A banker, who simply identified himself as John, said his fear about buying a new SIM is the possibility of such line haven been used previously by a shady person.

“My brother, getting a new SIM is no longer a child’s play; one has to be very careful, if all we are reading about SIM re-allocation is true. I asked myself, what if I buy a SIM that had been used by a kidnapper, who had collected ransom and dumped the line? What if the line becomes active and the security agencies trace it to me? One may be cleared after all the investigations, but before then, one would have suffered. This is why I’m not even thinking of buying any new SIM for now. Even if they give me for free, I won’t take it.”

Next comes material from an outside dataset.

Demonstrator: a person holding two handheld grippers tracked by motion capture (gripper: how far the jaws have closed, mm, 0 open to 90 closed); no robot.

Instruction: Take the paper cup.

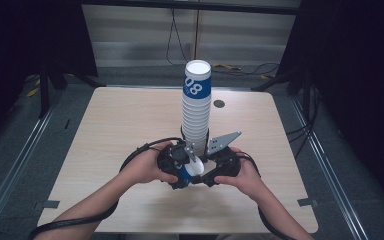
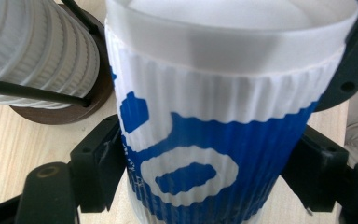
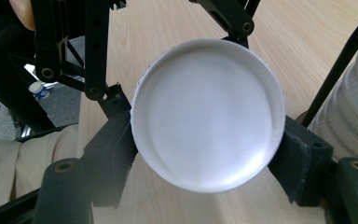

However, speaking in a telephone interview with a New Telegraph correspondent, the President of Association of Telecommunications Companies of Nigeria (ATCON), Mr. Olusola Teniola, allayed the fears of subscribers, noting that with full registration of the SIM after purchase, the new owner is covered.

“Subscribers do not need to fear buying new SIM, what they need do is to ensure that they register the SIM immediately and make sure that the new SIM bears their full details on the operator’s database,” he said.

While justifying the need for telecom operator to re-allocate numbers, Teniola said the numbers are scarce resources which the operators pay for annually, hence, the need to re-allocate to avoid wastage.

“MSSIDN, the telephone number that we use are owned by the government. Government sells the MSSIDN to licensed operators who now sell it to consumers to provide mobile telephoning and data services. When an individual uses a number on a pre-paid plan, that number is assumed to be used constantly. And if it is not used after 30 days, 60 days, or 180 days, depending on what the service provider allows, then the service provider has every right to either de-activate the number or re-allocate it.

“The reason operators re-allocate numbers after it has been out of use for some time is because they do not want to waste numbers. They pay for these numbers on annual basis to the government through the Nigerian Communications Commission (NCC),” he explained.

Presently there is protocol in place which allows customers know if the SIM card they are purchasing has been previously used or not.

According to Okolie, he purchased the SIM that eventually landed him in trouble, from a roadside seller in Asaba, Delta State, unknowing that it was formally owned by the last daughter of President Buhari.

It was while he was using the SIM that DSS operatives picked him up on July 19 last year, on the grounds that he has been using the line for shady business – a claim which he vehemently denied.

According to the businessman, following his arrest, he remained in the DSS custody, bound by handcuffs, as the DSS waited for Hanan, who was in school in the United Kingdom (UK), to come and clear him but she never did.

He said that in line with relevant regulations, he had duly completed the registration of the new SIM which included capturing his finger prints and taking his mug shot.

“I approached a kit operator of the 3rd respondent (MTN) named Jeff, who captured my biometric and registered the SIM card in my name and on my behalf,” he explained. But apparently that was still not enough to save him from his ordeal.

Okolie maintained that he explained to the DSS how he bought the SIM card, but he was informed that the phone line, which was linked to his SIM card in question, was once used by Hanan.

The 33-year-old businessman has since gone to court seeking compensation for his troubles.

In the suit filed before a Federal High Court in Asaba, Delta, by his lawyer, Tope Akinyode, Okolie demanded N500 million compensation from the DSS, Hanan, and MTN.

But the DSS is insisting that Okolie had tried to exploit the fact that the SIM was once used by the President’s daughter, and was only picked up after complaints were levelled against him for trying to extort money from some individuals.